Mais, hélas! ma trouvaille ne pouvait m'être d'aucune utilité, car elle s'offrait à moi comme une énigme indéchiffrable. Au-dessous du nom, se voyait une série de traits se bifurquant en zigzags, s'entremêlant et, de droite et de gauche, divisés en branchements, au bout desquels se montraient de petits carrés. De ces carrés, il en était un pointé d'une croix. À coup sûr, c'était un plan; mais, pour s'en servir, il fallait d'abord connaître sa raison d'être.
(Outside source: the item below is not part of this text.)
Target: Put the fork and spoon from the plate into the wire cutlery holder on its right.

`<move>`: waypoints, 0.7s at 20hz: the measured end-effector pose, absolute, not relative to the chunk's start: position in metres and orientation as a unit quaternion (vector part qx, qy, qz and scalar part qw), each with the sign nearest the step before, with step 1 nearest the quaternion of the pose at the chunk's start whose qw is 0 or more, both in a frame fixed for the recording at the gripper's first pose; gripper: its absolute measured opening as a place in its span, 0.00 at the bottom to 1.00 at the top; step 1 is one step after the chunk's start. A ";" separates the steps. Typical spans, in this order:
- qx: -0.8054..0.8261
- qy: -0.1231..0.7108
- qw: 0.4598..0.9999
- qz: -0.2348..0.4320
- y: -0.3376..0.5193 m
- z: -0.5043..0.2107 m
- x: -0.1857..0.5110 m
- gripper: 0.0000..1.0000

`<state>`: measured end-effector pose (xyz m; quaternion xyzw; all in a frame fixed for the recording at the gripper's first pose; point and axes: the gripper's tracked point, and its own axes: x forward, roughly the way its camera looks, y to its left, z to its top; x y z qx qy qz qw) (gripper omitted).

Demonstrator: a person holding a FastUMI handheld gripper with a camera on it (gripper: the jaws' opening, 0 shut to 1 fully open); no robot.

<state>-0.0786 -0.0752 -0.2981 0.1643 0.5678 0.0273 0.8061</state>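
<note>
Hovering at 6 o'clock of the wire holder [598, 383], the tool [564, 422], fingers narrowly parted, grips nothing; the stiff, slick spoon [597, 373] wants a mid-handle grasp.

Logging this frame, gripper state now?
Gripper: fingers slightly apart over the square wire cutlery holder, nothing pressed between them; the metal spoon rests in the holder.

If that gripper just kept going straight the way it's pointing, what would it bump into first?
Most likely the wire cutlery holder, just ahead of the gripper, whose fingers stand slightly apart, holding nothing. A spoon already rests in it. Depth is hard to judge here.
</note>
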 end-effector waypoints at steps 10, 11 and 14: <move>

À tout hasard, je glissai ce papier dans mon portefeuille.
Une heure après, avec Croutot, qui fondait en larmes, je suivis les porteurs qui, le brancard sur l'épaule, emportaient le corps du vicomte au cimetière.
Après un court silence, Vasseur reprit:
Le soir, la curiosité de revoir l'endroit où avait commencé le drame me ramena à Frascati. La première femme que j'y rencontrai fut Suzanne, qui devait guetter mon arrivée. Elle vint à moi, plus splendidement belle que jamais, et, d'une voix émue:
—Je t'aime, me dit-elle, veux-tu de moi?
—Non, je te méprise.
Elle pâlit à cette réponse et, certaine de sa condamnation, elle partit d'un pas chancelant. Par quel étrange retour du sort, cette femme qui exécrait le vicomte fou d'elle, s'était-elle éprise de moi qui n'éprouvais, à sa vue, qu'un dégoût profond?
Trois jours après, je quittai Paris.